### Work required
Give the number of lines below that hold the string "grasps", and nothing more.

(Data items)
------------------------------------------------------------
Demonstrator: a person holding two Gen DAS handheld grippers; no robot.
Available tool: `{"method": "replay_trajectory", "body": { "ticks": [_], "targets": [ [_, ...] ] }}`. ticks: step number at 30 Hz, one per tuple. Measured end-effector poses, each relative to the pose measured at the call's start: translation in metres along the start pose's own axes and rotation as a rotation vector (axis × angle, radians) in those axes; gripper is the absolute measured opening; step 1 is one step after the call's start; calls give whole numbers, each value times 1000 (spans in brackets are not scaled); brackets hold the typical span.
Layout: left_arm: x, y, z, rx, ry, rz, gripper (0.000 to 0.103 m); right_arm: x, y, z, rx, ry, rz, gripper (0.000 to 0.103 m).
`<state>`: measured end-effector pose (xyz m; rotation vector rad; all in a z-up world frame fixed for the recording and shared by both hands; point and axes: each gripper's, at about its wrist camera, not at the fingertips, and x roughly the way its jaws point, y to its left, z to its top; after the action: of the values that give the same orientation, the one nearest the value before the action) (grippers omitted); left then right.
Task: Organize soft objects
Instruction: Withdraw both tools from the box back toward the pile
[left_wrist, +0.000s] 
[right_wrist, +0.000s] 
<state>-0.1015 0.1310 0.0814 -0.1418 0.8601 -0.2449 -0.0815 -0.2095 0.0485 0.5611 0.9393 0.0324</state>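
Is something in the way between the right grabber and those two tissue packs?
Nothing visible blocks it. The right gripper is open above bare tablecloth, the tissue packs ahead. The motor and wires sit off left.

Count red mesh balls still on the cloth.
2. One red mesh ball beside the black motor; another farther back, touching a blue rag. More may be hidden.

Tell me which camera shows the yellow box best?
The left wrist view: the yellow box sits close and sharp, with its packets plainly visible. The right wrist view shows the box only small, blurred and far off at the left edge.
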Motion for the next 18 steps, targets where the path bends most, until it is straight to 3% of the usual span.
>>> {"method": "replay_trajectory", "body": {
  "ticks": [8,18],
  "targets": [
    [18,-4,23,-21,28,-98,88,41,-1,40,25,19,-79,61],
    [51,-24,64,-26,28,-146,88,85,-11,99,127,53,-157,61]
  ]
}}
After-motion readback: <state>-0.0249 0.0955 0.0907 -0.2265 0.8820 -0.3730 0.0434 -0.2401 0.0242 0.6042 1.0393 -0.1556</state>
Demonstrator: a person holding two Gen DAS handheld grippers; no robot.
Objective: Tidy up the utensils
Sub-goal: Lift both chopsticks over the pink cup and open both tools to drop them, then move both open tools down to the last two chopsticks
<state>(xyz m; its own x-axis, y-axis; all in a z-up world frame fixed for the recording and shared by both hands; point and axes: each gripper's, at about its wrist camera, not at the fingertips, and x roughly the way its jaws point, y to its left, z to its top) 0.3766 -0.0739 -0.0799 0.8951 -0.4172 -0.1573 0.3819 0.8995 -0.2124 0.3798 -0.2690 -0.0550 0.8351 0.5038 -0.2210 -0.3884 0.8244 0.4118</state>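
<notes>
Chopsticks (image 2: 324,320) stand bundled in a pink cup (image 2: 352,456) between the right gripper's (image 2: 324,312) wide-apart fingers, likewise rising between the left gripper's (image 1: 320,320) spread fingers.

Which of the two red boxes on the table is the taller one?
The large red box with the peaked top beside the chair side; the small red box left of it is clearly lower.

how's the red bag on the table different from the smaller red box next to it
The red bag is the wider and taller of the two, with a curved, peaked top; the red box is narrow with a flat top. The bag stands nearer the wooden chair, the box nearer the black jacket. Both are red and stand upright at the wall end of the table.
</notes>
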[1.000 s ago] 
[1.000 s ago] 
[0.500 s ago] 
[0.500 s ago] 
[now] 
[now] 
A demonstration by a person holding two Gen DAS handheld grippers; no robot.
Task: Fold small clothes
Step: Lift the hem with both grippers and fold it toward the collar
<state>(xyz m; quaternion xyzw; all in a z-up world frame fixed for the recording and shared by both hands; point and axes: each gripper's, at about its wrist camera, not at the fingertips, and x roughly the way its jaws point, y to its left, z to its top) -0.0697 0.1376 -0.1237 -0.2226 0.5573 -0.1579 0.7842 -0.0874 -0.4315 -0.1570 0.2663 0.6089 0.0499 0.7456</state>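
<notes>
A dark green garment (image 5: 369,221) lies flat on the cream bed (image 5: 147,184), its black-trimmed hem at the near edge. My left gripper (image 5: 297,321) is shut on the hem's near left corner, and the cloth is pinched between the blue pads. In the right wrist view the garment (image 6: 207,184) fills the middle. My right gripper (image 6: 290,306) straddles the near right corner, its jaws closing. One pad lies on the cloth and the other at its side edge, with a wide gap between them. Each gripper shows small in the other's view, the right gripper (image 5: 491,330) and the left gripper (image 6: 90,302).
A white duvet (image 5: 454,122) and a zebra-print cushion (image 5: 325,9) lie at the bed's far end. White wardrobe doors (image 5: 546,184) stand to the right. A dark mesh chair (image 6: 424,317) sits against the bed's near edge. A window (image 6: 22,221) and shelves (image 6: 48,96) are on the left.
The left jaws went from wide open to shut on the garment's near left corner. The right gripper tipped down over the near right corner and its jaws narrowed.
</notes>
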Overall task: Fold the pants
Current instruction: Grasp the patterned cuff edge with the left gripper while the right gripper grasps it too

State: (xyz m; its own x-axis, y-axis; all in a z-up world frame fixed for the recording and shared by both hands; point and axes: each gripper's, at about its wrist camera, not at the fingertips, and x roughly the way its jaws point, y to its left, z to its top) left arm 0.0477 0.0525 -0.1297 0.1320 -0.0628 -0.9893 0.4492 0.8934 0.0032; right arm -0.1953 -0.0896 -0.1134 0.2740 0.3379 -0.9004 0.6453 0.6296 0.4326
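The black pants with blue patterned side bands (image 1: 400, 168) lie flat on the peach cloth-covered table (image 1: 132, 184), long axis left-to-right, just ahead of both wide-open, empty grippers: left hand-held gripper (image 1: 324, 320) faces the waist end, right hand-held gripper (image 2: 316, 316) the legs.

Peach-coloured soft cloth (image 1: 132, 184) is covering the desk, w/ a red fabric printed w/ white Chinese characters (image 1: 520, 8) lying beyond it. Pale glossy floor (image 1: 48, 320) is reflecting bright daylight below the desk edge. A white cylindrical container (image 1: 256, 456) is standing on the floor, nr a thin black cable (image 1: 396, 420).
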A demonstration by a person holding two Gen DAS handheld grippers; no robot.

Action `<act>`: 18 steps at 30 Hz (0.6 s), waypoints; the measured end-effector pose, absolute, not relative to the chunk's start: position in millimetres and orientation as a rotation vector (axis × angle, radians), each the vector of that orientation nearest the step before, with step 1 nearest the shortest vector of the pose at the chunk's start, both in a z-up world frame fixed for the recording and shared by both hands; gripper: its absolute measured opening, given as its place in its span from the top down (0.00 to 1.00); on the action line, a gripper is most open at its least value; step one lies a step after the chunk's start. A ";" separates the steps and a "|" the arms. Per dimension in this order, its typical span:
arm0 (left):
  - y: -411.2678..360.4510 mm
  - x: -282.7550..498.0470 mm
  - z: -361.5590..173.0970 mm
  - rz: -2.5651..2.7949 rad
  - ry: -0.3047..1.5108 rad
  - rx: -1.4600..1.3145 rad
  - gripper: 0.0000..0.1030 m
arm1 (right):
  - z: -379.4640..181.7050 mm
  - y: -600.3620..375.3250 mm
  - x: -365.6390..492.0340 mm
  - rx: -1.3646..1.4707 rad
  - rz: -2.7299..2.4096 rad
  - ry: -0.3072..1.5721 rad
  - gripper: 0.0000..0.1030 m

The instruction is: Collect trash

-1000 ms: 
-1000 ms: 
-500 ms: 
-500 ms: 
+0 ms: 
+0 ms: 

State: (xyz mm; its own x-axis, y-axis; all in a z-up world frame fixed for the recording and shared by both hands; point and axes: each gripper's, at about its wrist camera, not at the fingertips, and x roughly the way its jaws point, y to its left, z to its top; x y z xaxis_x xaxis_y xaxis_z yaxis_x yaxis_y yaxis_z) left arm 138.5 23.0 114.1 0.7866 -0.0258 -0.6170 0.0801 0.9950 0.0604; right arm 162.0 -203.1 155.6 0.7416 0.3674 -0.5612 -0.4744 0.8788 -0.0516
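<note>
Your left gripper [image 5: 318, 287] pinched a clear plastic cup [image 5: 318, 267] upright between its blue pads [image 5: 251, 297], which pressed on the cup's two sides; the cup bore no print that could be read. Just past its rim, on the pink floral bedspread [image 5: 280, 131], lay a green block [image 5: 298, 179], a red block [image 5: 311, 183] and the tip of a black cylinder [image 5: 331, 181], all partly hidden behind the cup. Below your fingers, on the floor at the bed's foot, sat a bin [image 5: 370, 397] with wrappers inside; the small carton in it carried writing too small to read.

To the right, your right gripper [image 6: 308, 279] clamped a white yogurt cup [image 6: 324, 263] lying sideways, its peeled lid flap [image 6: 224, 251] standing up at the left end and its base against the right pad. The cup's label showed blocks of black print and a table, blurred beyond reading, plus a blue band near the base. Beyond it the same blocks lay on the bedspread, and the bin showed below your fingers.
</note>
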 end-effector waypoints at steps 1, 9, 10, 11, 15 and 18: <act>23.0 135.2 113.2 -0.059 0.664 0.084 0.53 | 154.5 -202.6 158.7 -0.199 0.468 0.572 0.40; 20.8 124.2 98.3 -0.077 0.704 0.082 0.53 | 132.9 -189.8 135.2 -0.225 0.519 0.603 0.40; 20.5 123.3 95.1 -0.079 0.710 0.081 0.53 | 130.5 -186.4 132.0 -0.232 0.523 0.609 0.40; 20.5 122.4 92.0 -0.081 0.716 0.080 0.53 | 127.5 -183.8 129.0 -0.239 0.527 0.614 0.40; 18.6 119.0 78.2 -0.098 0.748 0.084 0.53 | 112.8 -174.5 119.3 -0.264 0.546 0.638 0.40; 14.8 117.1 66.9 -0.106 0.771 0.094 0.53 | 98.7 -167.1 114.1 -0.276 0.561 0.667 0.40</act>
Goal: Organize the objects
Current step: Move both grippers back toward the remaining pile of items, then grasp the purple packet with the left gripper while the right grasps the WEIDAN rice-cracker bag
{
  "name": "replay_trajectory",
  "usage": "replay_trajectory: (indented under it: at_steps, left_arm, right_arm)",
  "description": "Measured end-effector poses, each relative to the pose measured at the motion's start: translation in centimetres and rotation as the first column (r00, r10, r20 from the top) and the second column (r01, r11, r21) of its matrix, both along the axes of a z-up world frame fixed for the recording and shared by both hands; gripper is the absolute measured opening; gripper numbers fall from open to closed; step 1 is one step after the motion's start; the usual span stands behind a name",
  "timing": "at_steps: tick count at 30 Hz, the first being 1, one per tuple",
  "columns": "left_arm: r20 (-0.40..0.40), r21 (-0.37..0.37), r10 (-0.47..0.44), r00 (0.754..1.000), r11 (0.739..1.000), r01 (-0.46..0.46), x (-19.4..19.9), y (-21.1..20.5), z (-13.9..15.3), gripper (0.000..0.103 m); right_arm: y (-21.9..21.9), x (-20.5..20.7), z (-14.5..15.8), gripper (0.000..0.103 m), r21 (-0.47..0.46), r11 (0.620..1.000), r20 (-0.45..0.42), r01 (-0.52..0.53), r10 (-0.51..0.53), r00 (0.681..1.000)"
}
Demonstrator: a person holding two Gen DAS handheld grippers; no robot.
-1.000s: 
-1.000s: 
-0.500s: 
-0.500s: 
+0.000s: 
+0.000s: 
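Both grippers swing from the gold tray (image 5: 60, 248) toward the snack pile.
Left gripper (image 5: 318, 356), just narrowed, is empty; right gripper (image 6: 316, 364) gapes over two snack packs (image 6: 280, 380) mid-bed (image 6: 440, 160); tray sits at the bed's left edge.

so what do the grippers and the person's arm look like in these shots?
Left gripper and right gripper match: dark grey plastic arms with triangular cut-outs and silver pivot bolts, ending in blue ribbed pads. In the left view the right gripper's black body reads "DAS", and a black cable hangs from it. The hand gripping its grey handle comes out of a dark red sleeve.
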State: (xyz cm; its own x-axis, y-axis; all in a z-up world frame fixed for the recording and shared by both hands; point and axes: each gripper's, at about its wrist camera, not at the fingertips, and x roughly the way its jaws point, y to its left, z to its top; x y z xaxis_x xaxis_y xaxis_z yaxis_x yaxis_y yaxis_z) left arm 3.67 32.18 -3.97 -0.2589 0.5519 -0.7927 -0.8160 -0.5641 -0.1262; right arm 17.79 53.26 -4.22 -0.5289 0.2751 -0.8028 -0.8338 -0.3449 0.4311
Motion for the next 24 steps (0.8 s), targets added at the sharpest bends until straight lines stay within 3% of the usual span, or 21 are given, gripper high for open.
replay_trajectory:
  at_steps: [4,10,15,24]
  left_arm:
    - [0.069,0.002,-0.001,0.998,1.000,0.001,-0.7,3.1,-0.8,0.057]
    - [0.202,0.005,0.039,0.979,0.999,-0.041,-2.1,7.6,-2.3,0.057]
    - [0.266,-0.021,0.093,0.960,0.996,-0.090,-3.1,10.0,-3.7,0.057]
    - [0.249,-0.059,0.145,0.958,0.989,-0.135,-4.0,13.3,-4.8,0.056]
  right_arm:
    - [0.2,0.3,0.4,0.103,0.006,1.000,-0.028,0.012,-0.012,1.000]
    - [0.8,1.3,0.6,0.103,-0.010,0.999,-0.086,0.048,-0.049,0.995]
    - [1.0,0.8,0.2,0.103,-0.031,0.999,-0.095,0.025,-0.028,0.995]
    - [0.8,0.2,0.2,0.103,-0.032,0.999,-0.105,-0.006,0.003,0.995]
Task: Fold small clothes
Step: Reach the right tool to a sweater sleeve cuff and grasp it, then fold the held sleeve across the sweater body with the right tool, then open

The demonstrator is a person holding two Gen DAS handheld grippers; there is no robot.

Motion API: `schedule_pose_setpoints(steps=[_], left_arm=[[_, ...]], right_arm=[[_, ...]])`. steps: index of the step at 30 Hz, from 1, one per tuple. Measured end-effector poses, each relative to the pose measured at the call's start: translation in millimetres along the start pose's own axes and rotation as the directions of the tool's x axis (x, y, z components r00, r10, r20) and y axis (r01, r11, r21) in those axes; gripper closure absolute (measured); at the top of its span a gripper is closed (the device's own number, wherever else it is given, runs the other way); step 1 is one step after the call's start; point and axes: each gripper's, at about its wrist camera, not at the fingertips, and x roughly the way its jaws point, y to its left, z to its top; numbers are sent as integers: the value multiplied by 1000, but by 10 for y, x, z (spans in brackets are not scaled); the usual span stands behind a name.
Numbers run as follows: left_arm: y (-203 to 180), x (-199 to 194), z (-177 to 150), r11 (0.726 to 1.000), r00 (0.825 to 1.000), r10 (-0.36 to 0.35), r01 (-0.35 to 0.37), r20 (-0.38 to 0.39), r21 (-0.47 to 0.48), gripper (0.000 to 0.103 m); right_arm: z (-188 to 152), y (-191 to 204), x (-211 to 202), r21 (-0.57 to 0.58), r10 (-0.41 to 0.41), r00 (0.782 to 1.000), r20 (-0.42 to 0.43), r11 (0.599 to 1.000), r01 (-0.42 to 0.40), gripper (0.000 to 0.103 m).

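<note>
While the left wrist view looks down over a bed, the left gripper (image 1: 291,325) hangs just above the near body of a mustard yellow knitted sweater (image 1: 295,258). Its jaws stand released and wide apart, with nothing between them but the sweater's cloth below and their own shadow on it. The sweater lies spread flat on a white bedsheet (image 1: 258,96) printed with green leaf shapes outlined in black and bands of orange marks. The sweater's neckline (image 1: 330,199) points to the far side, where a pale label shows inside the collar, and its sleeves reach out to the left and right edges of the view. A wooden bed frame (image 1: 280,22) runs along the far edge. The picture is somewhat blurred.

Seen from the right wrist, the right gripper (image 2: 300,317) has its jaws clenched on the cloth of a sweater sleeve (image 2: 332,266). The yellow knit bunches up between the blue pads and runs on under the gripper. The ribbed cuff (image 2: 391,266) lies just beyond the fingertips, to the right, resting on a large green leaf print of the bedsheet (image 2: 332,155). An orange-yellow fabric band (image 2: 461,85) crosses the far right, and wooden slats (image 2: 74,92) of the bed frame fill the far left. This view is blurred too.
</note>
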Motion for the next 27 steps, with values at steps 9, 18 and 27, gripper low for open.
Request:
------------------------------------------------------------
### Output for this exercise
2